Top of SOURCE MATERIAL

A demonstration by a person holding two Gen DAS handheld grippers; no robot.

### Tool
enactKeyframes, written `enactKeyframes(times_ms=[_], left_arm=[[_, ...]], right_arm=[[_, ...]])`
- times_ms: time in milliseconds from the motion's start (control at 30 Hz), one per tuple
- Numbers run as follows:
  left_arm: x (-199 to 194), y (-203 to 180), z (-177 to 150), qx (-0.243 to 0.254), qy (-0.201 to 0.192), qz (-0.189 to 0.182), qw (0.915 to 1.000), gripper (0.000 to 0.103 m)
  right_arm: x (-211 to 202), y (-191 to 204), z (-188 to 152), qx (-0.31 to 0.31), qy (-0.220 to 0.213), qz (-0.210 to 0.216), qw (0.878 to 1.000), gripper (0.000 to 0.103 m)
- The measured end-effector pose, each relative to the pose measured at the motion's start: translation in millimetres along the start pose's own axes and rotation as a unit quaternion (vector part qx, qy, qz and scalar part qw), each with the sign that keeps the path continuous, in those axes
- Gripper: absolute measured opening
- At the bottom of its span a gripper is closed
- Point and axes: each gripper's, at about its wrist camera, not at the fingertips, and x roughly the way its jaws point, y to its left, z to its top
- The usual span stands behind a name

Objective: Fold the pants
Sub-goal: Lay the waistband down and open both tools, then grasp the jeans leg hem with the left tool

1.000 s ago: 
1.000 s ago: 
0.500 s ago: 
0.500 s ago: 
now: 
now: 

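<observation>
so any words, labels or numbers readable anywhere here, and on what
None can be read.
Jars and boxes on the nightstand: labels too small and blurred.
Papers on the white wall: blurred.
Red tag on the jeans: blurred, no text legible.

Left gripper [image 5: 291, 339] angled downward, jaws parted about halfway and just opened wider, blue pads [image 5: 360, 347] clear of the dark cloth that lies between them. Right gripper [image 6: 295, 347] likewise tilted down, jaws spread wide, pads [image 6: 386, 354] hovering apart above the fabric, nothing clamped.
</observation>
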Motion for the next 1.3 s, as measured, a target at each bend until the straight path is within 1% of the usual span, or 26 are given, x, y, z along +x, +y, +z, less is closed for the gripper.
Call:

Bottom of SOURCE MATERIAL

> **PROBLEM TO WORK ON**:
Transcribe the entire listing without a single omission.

> **SOLUTION TO THIS PROBLEM**:
A demonstration by a person holding two Gen DAS handheld grippers; no robot.

### Tool
enactKeyframes, written `enactKeyframes(times_ms=[_], left_arm=[[_, ...]], right_arm=[[_, ...]])`
- times_ms: time in milliseconds from the motion's start (control at 30 Hz), one per tuple
- Numbers run as follows:
  left_arm: x (-199 to 194), y (-203 to 180), z (-177 to 150), qx (-0.243 to 0.254), qy (-0.201 to 0.192), qz (-0.189 to 0.182), qw (0.915 to 1.000), gripper (0.000 to 0.103 m)
  right_arm: x (-211 to 202), y (-191 to 204), z (-188 to 152), qx (-0.31 to 0.31), qy (-0.220 to 0.213), qz (-0.210 to 0.216), qw (0.878 to 1.000), gripper (0.000 to 0.103 m)
- The measured end-effector pose, each relative to the pose measured at the motion's start: translation in millimetres along the start pose's own axes and rotation as a unit quaternion (vector part qx, qy, qz and scalar part qw), each with the sign that keeps the path continuous, in those axes
- Gripper: absolute measured opening
- At the bottom of its span a gripper is closed
- Point and axes: each gripper's, at about its wrist camera, not at the fingertips, and x roughly the way its jaws point, y to its left, z to its top
- The usual span stands behind a name

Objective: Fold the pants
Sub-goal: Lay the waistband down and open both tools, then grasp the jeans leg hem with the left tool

1.000 s ago: 
1.000 s ago: 
0.500 s ago: 
0.500 s ago: 
now: 
now: 

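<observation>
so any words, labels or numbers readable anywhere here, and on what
None can be read.
Jars and boxes on the nightstand: labels too small and blurred.
Papers on the white wall: blurred.
Red tag on the jeans: blurred, no text legible.

Left gripper [image 5: 291, 339] angled downward, jaws parted about halfway and just opened wider, blue pads [image 5: 360, 347] clear of the dark cloth that lies between them. Right gripper [image 6: 295, 347] likewise tilted down, jaws spread wide, pads [image 6: 386, 354] hovering apart above the fabric, nothing clamped.
</observation>
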Motion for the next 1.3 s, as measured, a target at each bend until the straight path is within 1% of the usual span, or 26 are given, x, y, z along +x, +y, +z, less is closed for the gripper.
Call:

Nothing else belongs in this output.